| 要旨トップ | 目次 | 日本生態学会第67回全国大会 (2020年3月、名古屋) 講演要旨
ESJ67 Abstract


一般講演(ポスター発表) P2-PC-370  (Poster presentation)

大規模な人為的撹乱後の山菜の個体群サイズと生産性の時間的変化
Time-sequential process of demography and productivity of a wild edible bamboo after large-scale anthropogenic disturbance

*片山昇(小樽商大), 岸田治(北海道大), 高木健太郎(北海道大)
*Noboru KATAYAMA(Otaru Univ. Com.), Osamu KISHIDA(Hokkaido Univ.), Kentaro TATAGI(Hokkaido Univ.)
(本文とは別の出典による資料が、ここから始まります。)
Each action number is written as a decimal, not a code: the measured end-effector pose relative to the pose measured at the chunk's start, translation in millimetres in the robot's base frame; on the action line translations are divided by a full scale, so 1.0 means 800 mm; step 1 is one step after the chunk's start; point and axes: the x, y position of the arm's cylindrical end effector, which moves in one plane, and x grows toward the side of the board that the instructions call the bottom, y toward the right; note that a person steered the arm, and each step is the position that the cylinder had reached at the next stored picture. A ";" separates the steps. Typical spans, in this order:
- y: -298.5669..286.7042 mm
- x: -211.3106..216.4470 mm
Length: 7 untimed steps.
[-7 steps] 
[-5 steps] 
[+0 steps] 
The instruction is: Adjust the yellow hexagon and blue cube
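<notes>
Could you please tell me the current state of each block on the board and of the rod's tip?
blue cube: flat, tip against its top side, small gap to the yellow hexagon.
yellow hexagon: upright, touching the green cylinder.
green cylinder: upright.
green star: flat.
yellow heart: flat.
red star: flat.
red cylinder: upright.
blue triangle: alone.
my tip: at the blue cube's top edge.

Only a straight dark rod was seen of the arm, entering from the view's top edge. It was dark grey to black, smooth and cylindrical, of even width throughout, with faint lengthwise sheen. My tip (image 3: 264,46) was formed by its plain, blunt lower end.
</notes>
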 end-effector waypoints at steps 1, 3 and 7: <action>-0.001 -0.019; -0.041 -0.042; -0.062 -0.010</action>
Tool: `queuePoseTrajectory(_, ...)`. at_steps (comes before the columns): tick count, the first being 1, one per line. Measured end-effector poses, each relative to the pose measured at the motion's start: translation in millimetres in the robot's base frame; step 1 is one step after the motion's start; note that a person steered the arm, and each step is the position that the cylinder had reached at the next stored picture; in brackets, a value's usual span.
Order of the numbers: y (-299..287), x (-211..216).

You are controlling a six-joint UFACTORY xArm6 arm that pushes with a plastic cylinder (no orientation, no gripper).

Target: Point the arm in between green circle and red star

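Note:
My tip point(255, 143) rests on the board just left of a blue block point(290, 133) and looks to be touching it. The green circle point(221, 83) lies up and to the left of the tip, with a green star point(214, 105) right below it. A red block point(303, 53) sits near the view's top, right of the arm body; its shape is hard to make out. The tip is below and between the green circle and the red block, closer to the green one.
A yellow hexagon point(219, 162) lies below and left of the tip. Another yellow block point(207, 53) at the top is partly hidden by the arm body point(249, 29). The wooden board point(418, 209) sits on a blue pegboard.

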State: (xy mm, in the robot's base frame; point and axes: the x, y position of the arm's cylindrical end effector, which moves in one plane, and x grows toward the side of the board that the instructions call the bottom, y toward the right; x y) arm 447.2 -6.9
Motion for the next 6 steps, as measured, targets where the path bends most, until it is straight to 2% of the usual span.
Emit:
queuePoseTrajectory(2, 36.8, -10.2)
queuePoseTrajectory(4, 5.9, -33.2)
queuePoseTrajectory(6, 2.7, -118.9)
 山野に自生する山菜は、収穫や林業施業などの人為的撹乱の影響を強く受ける。例えば、北日本特産の山菜のチシマザサでは、その生育地で樹木の更新を促すために広範囲にわたってササを刈取る施業が行われている。このような大規模撹乱(伐採)は、タケノコの生産性を長期的に低下させると予測される。本研究は、山菜資源の持続的な利用を目指し、タケノコの生産性へ及ぼす大規模撹乱の影響を評価することを目的とした。そのために、過去数十年にわたり施業履歴(大規模伐採を行った場所と年)が利用できる北海道大学・天塩研究林で野外調査を行なった。調査地として大規模伐採から2〜44年経過した場所14ヵ所を選定し、それぞれの場所で伐採した境界の内側10mの地点(伐採区)に、1m四方の測定プロットを4個あるいは10個作成した。そのプロット内の親ササ(当年以前から出現した古い茎)の密度とタケノコ(当年に出現した食用可能な若い茎)の生産数を記録した。また、伐採を受けなかった場合のササの密度は各調査地で異なるため、大規模伐採からの回復過程の評価には、各場所での潜在的な密度を考慮する必要がある。そこで、各調査地において「伐採区から数十m離れた伐採履歴がない場所」を対照区とし、対照区との相対的な比較によりササ林の回復状態を評価した。
 大規模伐採からの経過時間が10年未満の場所のササ密度は、伐採履歴のない対照区との相対評価で、11%程度の回復状態であった。加えてこれらの場所では、タケノコの生産性も極めて低かった。大規模伐採から15年経過した場所ではササ密度は62%に回復し、伐採区と対照区でその密度に有意差はみられなかった。また、伐採後15年以上の場所では、タケノコの生産性も対照区と有意差がみられないまでに回復していた。以上の結果から、大規模伐採からタケノコの生産性が回復するには、10数年かかると予想された。